_Exercise objective_
Only the text belongs in the copy. Transcribe the data exactly and drop any pictures.

_Dataset extract_

◇ ◇ ◇ ◇ ◇

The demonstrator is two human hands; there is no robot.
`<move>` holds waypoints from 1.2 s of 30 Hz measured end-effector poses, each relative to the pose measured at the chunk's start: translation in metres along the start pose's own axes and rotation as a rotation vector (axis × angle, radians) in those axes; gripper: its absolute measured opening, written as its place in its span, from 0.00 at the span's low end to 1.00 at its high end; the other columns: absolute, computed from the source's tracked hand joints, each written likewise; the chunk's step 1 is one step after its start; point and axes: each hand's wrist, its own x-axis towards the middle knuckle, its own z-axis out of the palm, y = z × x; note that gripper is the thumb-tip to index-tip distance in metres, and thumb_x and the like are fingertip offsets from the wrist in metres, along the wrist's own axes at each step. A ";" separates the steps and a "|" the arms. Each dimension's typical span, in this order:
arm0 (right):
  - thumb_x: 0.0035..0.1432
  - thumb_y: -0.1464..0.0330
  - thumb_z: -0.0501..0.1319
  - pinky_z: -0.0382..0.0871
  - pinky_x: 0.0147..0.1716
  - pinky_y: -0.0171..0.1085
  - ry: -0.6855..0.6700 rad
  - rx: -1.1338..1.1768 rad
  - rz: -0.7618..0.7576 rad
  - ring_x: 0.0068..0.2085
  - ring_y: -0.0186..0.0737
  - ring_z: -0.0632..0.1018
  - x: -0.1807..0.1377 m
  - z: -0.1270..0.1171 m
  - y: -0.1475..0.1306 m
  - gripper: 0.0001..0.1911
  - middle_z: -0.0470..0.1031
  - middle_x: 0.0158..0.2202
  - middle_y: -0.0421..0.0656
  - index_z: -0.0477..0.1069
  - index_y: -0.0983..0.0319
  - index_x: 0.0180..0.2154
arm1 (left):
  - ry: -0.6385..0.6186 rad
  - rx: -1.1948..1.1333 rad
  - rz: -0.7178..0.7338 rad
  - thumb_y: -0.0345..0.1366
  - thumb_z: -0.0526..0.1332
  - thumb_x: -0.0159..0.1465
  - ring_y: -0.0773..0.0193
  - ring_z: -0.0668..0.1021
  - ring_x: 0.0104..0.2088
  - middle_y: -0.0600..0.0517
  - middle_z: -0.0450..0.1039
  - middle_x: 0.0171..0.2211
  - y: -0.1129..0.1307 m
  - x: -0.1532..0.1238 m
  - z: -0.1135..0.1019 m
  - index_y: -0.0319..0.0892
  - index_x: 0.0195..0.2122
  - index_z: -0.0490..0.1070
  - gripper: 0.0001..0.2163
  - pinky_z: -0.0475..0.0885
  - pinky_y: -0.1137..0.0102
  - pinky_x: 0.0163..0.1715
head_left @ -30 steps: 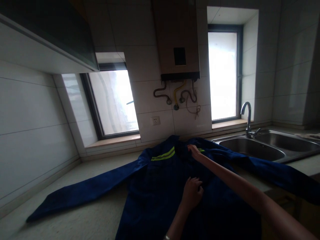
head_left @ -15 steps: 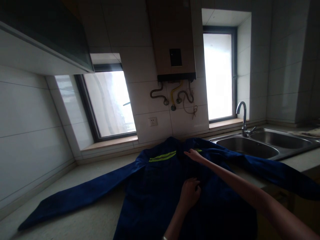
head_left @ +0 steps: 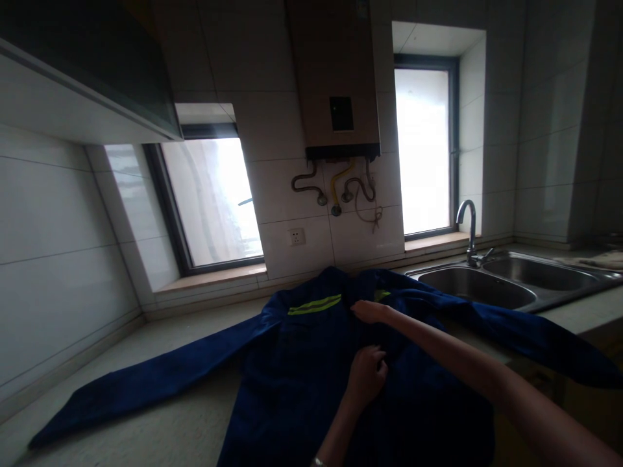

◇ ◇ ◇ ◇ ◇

_Exercise solution_
The demonstrator is two human hands; there is no robot.
`<move>` holds waypoints from 1.2 s of 30 Hz measured end-effector poses, each relative to the pose measured at the chunk's start: translation in metres along the start pose's own axes and rotation as a rotation vector (axis × angle, radians) in those axes; gripper: its absolute measured opening, written as its place in its span, from 0.00 at the span's low end to 1.00 at its high end; the other columns: absolute, computed from the source's tracked hand joints, each written likewise; the chunk's step 1 is one step after its start; point and axes: each hand's wrist, its own x-axis towards the middle knuckle, its own z-axis out of the palm, y = z × x; note that gripper is the thumb-tip to index-tip distance in metres, and thumb_x and the like are fingertip offsets from the wrist in metres, along the wrist's own axes at each step. A ";" separates the steps and a "|" the arms. Each dimension's typical span, in this order:
arm0 (right):
  - thumb_x: 0.0035..0.1432
  - thumb_y: -0.1464..0.0330
  - thumb_z: -0.0501..0.1319
  - pinky_z: -0.0382..0.0871
  - pinky_x: 0.0147..0.1716
  - pinky_y: -0.0171..0.1085
  - ry: -0.6855..0.6700 rad
  - rx: -1.1338..1.1768 rad
  - rz: -0.7618..0.7576 rad
  - ring_x: 0.0068..0.2085
  - ring_y: -0.0186..0.0737
  - ring_z: -0.0632..0.1018
  - x: -0.1807..0.1377 m
  - z: -0.1270..0.1171 m
  - y: -0.1475..0.1306 m
  - gripper: 0.0001..0.1911
  - middle_z: -0.0470..0.1031
  - middle_x: 0.0158..0.2202
  - middle_y: -0.0421..0.0656
  - index_z: -0.0477..0.1069
  - index_y: -0.0983..0.0319
  - index_x: 0.0180..0.2154
arm1 (left):
  - ry: -0.6385..0.6186 rad
  - rx: -1.1948..1.1333 rad
  - rz: -0.7178..0.7338 rad
  - thumb_y: -0.0345..0.1366
  - thumb_z: -0.0526..0.1332
  - thumb_x: -0.0159..0.1465
  - ring_y: -0.0773..0.0193
  - ring_z: -0.0668..0.1021
  - ring_x: 0.0104..0.2088
  - middle_y: -0.0600..0.0517
  - middle_z: -0.0450..0.1039
  - middle_x: 0.0171..0.2211
  - y: -0.1129..0.1307 m
  - x: -0.1532..0.1238 m
  - z: -0.1135..0.1019 m
  - index_y: -0.0319..0.0892
  - index_x: 0.0195..0.2122
  - index_z: -0.0490..0.1070
  - gripper: 0.0001..0.2163
  - pinky_z: -0.0475..0.0885
  - pinky_y: -0.1137..0.0102
  - pinky_x: 0.0163..0.1715
head_left @ -30 steps: 
head_left @ -15 steps: 
head_left @ +0 steps: 

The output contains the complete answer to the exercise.